Antes de tudo, é míster destacar o motivo primário: dinheiro. Paralelamente, o texto “Anti-Narciso” salienta uma visão de mundo em que a formação do “eu” se dá também pelo conhecimento do outro. Sob essa ótica, há uma comoção geral por humanos em vulnerabilidade, uma vez que, assim como dito na obra citada, há uma empatia intrínseca ao humano. Consequentemente, esse sentimento é usado como força motora para alavancar audiência para os que vivem no holofote midiático. Dessarte, esse engajamento se converte em mais dinheiro de patrocinadores ao indivíduo supostamente empático.

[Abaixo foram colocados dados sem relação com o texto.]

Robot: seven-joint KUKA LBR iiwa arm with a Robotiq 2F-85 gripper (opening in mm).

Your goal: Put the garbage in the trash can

Por conseguinte, existe uma despersonificação de sujeitos. Sob esse viés, cabe ressaltar o trágico episódio do apresentador Rodrigo Faro o qual, alegadamente, emocionava-se na televisão ao relatar a morte de seu amigo Gugu, mas achando que estava fora do ar, indagou como estava a audiência. Posteriormente, depois de ser perguntado sobre o incidente, relatou que no final das contas ele vive disso (IBOPE). Assim, é notória essa postura anti-ética de muitos influenciadores em se afastar da ideia do poema precitado e assemelhar-se a uma ideal egoísta que tem como único fim o interesse monetário e autopromoção.
Assim, sabendo que essa é uma condição que fere totalmente a ética e por isso deve ser combatida. Desse modo, o Poder Legislativo, Podeer do Estado , deve, por meio da criação e aprovação de uma lei, requisitar que empresas privadas midiáticas, como Instagram e Facebook, não permitam que seus usuários façam uso de autopropagandas falsas a respeito de ações solidárias, com o fito de que assim exista uma diminuição dessa desumanização de cidadãos. Dessa maneira, busca-se que casos como o de Nego Di não voltem a ocorrer.